Analise de trade-offs
Peso 20%A Resposta A apresenta apenas duas alternativas rejeitadas: geração de ID baseada em hash e banco de dados relacional com master único. Ambas são razoáveis, mas o raciocínio é um tanto superficial. A resposta não discute a troca crítica entre 301 e 302, não compara opções de armazenamento de análise e não aborda a troca entre análise síncrona e assíncrona. A justificativa do orçamento para onde gastar em consistência versus onde economizar está totalmente ausente, apesar de ser explicitamente exigida pelas restrições.

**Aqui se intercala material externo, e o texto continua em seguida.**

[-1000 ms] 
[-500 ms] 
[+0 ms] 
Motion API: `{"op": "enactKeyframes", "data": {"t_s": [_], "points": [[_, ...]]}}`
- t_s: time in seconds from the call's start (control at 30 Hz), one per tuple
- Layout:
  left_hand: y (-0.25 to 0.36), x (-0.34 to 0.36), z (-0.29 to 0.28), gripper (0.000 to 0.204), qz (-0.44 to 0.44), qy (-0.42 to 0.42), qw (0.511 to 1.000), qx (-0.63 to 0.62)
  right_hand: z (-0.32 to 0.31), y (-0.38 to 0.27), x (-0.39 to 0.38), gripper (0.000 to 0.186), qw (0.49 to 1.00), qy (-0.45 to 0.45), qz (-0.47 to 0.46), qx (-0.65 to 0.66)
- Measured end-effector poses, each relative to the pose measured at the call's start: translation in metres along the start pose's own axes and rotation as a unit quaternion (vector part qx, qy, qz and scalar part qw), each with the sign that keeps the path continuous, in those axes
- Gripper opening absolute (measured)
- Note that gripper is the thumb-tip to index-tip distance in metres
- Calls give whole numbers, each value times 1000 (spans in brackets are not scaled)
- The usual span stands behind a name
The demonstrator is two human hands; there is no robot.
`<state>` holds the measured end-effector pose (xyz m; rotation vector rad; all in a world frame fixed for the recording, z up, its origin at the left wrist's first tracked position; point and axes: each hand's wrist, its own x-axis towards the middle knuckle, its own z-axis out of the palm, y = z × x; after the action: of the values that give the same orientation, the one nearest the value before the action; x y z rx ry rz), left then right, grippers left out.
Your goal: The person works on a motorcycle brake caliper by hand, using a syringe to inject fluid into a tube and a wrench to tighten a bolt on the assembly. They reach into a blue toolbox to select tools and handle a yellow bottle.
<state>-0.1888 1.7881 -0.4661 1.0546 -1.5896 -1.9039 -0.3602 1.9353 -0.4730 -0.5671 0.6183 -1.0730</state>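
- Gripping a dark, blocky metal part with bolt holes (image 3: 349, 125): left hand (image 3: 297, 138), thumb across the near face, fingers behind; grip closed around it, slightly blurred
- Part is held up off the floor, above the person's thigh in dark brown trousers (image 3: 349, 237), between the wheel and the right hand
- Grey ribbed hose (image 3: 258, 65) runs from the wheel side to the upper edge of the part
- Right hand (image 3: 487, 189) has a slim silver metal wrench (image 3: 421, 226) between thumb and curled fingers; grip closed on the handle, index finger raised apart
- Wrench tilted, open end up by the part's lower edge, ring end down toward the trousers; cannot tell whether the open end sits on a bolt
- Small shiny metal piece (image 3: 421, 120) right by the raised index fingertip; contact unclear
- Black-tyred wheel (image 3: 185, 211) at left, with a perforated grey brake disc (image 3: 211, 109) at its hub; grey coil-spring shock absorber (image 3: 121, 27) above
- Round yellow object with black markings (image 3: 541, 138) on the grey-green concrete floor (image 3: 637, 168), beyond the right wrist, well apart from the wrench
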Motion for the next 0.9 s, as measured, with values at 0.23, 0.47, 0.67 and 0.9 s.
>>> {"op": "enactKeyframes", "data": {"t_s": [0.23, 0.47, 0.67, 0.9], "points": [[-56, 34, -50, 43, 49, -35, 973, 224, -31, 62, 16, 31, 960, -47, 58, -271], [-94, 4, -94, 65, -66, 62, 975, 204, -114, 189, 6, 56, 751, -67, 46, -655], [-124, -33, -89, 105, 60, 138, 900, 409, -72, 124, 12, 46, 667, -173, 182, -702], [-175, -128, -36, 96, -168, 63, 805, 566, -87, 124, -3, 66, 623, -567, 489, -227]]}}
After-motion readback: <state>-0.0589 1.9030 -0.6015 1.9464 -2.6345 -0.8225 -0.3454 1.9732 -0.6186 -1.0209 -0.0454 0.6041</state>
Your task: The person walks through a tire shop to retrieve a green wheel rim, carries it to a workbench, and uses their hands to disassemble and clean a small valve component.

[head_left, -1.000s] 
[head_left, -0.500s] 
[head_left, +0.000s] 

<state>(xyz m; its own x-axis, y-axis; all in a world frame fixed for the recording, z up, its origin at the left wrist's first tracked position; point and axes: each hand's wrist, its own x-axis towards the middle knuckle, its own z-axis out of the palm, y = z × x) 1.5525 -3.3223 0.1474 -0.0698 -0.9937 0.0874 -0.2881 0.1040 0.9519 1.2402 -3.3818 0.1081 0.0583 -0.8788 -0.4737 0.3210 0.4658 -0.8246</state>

Escalabilidade e confiabilidade
Peso 20%A Resposta A menciona cache CDN e Redis regional para chaves quentes, mas carece de especificidade. Não há estimativas de capacidade, nenhuma discussão sobre auto-scaling e a mitigação de chaves quentes é limitada a duas camadas. A seção de confiabilidade cobre failover, replicação, backup e degradação graciosa em um nível alto, mas sem tempo específico, metas de RTO/RPO ou análise de falha por componente. A meta de disponibilidade de 99,99% não é explicitamente abordada em termos de como a arquitetura a alcança.
Clareza
Peso 10%A Resposta A é bem organizada, com títulos de seção claros e escrita concisa. As descrições do fluxo de dados são fáceis de seguir. O uso de texto em negrito e marcadores auxilia na legibilidade. No entanto, a brevidade às vezes ocorre ao custo de detalhes importantes. A escrita é limpa e profissional.